BIRMANIE : LE « PRINTEMPS » DÉMOCRATIQUE PERD DU SOUFFLE
L’ouverture et la démocratisation de la Birmanie seraient-elles en passe de s’essouffler ? Un nombre croissant d’organisations internationales de défense des droits de l’homme s’en inquiètent à juste titre. L’euphorie générale née des amnisties successives de prisonniers politiques, en octobre 2011 et janvier 2012, n’est plus de saison. Le gouvernement de Rangoun peine à résoudre les conflits civils et ethniques qui minent le pays. Disposant désormais d’une plus grande liberté d’expression, la société civile gronde contre les autorités.
La mise sur le marché de quotidiens privés constitue l’une des grandes nouveautés de l’année 2013. En mars, le gouvernement a annoncé avoir autorisé le lancement de huit quotidiens d’information et étudier les requêtes d’au moins six autres publications, dont certaines dirigées par les « médias de l’exil » qui ont désormais pignon sur rue à Rangoun. Une vingtaine de ces nouveaux journaux circulent déjà dans les principales villes du pays. La mutation du paysage médiatique birman doit aussi au lancement de plusieurs médias en ligne voire de stations de radio. Le processus s’accélère grâce aux nombreuses aides apportées par les organisations internationales de promotion et de défense des médias, et aux soutiens de ces dernières en matière de formation technique et éthique. L’effort bénéficie également aux minorités, dont certaines bénéficient d’une presse locale dans leur langue.

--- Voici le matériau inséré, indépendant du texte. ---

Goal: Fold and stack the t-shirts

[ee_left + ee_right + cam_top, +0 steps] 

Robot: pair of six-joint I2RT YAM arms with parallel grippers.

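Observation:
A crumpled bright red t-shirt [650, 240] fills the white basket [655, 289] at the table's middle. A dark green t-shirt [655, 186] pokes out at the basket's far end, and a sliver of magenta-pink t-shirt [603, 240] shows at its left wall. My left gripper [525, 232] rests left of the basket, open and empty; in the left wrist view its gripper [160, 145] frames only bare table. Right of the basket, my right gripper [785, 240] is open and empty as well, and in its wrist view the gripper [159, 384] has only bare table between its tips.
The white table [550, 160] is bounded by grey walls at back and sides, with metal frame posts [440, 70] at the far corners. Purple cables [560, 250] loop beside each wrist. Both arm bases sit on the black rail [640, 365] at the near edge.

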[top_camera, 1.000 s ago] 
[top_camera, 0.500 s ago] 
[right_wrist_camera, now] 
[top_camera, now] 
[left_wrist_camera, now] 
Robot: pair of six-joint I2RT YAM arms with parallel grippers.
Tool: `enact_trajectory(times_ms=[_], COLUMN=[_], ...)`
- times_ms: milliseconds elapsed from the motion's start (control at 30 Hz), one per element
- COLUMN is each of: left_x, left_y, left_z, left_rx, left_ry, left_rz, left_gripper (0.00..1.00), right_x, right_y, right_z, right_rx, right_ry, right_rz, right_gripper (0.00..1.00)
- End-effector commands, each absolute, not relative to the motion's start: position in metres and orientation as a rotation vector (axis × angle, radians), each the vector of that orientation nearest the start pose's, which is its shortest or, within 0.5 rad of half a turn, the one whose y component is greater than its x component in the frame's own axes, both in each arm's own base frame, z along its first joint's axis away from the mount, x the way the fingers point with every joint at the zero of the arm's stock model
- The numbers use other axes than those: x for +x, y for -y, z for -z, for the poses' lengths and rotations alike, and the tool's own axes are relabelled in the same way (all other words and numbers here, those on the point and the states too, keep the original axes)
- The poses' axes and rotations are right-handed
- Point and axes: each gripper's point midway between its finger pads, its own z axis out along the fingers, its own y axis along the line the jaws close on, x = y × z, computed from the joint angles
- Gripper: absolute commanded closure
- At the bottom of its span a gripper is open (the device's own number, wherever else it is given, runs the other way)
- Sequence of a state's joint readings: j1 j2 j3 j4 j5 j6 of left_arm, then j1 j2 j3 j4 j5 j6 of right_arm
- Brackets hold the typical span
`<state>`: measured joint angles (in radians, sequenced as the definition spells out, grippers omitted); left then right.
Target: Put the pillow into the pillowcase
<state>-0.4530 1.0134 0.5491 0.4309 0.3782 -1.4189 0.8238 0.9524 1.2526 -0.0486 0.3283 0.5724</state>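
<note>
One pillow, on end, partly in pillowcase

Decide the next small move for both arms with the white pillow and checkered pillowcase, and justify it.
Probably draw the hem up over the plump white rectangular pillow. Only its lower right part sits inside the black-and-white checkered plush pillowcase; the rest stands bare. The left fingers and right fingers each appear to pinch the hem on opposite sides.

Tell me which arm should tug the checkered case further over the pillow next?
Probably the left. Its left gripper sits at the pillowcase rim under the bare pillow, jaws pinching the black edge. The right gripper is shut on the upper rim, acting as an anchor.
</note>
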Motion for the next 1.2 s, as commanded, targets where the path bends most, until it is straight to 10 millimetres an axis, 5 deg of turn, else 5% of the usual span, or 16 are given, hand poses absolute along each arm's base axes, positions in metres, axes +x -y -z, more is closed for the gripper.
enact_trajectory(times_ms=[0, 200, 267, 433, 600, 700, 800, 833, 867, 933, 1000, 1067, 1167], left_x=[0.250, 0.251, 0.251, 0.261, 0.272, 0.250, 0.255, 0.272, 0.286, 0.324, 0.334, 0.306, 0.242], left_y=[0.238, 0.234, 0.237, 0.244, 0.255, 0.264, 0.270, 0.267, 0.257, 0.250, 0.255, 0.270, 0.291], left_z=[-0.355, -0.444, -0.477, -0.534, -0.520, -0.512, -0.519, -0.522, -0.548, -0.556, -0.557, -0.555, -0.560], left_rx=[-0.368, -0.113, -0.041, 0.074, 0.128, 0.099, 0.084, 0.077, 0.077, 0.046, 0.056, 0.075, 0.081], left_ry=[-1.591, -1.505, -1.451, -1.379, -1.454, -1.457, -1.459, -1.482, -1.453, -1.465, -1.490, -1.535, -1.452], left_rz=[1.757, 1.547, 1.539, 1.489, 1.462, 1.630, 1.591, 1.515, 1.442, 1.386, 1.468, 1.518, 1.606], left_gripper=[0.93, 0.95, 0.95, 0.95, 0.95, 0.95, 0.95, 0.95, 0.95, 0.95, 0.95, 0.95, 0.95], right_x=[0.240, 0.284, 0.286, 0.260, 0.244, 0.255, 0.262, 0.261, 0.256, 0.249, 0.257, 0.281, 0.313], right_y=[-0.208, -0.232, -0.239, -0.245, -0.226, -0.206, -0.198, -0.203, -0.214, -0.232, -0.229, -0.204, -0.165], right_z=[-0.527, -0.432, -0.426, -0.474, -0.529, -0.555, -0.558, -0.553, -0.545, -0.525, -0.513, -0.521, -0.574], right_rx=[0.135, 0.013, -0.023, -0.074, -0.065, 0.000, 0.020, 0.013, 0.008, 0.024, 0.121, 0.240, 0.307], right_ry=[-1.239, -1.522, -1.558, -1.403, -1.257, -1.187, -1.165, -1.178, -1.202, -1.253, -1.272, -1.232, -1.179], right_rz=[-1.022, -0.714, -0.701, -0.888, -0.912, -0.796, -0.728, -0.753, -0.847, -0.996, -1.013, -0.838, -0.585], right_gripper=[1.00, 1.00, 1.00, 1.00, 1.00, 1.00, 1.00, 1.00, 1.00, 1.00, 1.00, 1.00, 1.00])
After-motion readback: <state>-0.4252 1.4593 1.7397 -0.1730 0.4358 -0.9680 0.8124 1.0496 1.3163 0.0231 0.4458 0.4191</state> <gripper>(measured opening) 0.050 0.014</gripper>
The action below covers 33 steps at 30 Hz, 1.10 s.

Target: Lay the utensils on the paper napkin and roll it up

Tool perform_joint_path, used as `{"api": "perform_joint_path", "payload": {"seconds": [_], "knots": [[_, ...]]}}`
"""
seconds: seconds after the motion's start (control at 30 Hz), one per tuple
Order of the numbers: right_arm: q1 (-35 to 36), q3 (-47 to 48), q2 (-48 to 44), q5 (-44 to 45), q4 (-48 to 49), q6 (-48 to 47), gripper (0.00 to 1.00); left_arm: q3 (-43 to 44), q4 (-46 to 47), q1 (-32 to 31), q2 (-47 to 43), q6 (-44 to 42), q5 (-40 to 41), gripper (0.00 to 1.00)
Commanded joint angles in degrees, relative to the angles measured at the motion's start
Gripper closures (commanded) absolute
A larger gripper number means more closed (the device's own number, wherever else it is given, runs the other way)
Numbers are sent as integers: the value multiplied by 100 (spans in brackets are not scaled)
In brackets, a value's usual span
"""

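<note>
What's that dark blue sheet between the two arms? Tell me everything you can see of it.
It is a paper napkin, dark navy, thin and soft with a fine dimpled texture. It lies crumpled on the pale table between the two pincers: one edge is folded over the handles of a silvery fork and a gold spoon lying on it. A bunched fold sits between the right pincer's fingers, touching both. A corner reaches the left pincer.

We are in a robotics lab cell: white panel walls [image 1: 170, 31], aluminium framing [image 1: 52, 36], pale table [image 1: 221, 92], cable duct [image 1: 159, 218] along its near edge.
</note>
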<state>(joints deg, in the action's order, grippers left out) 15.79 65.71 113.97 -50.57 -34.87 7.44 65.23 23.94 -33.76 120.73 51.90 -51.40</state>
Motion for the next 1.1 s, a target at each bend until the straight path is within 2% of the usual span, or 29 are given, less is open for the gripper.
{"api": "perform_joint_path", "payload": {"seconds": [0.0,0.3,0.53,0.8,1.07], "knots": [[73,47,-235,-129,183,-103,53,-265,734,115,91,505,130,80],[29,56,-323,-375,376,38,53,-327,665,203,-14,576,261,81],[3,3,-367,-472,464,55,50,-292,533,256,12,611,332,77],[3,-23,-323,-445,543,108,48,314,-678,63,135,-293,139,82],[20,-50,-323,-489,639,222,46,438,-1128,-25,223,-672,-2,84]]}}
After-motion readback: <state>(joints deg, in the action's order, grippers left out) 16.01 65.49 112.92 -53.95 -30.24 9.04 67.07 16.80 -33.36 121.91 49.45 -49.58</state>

Le cadre légal évolue plus timidement. Le gouvernement et le Parlement ont certes entériné leurs engagements, pris en 2012, de mettre un terme à la censure préalable et d’octroyer davantage de liberté aux médias et aux organisations de presse. Pour autant, la promesse d’élaborer une législation conforme aux standards internationaux n’a toujours pas été tenue. Le 4 mars 2013, le gouvernement soumet sans la moindre consultation à la Chambre basse de l’Assemblée nationale (Pyidaungsu Hluttaw) un projet de loi sur la presse nettement liberticide. La loi sur les entreprises d’imprimerie et de publication et la dernière version du projet de loi sur les médias audiovisuels témoignent à leur tour de l’ambivalence des autorités quant au respect réel des droits fondamentaux.
La Birmanie est donc loin d’avoir achevé sa transition démocratique. Le processus de réformes est pourtant suivi avec un fort intérêt au-delà des frontières birmanes, en premier lieu par les pays voisins. Au Laos, où la situation de la liberté de l’information connaît une stagnation préoccupante ; au Cambodge ; à Singapour, où les autorités se crispent ; ou encore au Vietnam toujours soumis à l’autoritarisme du parti unique. Les gouvernements et les populations de ces pays surveillent le développement d’un nouveau modèle régional de gouvernance du côté de Rangoun. Un modèle encore bien loin d’avoir fait toutes ses preuves. La Birmanie servira-t-elle de mètre étalon à une évolution positive de la liberté de l’information en Asie du Sud-Est ? La question reste en suspens.